What the exercise asks: Show every line below where "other" appears.

........

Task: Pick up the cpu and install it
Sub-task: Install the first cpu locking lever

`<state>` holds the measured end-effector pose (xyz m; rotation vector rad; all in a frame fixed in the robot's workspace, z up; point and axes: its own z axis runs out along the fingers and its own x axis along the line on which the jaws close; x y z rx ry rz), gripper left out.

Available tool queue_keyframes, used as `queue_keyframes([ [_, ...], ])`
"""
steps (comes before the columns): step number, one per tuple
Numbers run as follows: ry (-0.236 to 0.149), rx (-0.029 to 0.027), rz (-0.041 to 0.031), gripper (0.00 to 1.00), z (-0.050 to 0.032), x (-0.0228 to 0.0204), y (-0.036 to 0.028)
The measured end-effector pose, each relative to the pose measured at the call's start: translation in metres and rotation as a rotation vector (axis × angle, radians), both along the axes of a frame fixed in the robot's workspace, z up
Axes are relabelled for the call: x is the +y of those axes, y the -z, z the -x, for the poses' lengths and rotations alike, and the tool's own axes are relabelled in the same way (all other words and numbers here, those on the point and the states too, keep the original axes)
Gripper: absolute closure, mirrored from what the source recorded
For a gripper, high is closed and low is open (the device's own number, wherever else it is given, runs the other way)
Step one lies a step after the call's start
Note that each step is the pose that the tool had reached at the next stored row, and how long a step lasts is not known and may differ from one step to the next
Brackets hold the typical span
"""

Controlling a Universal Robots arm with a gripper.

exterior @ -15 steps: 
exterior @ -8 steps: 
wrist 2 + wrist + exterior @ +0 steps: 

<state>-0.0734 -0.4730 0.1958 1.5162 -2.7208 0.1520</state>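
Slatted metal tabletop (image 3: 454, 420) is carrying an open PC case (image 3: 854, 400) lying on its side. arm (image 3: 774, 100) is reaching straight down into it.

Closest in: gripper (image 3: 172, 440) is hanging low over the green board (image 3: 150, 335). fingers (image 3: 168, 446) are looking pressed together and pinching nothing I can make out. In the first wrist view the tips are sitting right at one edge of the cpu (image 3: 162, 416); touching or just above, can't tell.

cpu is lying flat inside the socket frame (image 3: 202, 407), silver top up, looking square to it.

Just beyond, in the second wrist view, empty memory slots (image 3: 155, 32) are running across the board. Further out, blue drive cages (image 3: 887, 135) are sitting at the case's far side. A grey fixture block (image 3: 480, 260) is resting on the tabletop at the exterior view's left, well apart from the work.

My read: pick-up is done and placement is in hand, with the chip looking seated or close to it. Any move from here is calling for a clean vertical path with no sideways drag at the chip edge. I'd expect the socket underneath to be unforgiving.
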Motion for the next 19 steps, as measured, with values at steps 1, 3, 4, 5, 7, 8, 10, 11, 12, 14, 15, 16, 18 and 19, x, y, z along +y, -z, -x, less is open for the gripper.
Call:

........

Problem solution:
Axes are relabelled for the call: x is the +y of those axes, y the -z, z the -x, for the poses' lengths and rotations alike, and the tool's own axes are relabelled in the same way (all other words and numbers here, those on the point and the states too, keep the original axes)
For a gripper, high is closed and low is open (the device's own number, wherever else it is given, runs the other way)

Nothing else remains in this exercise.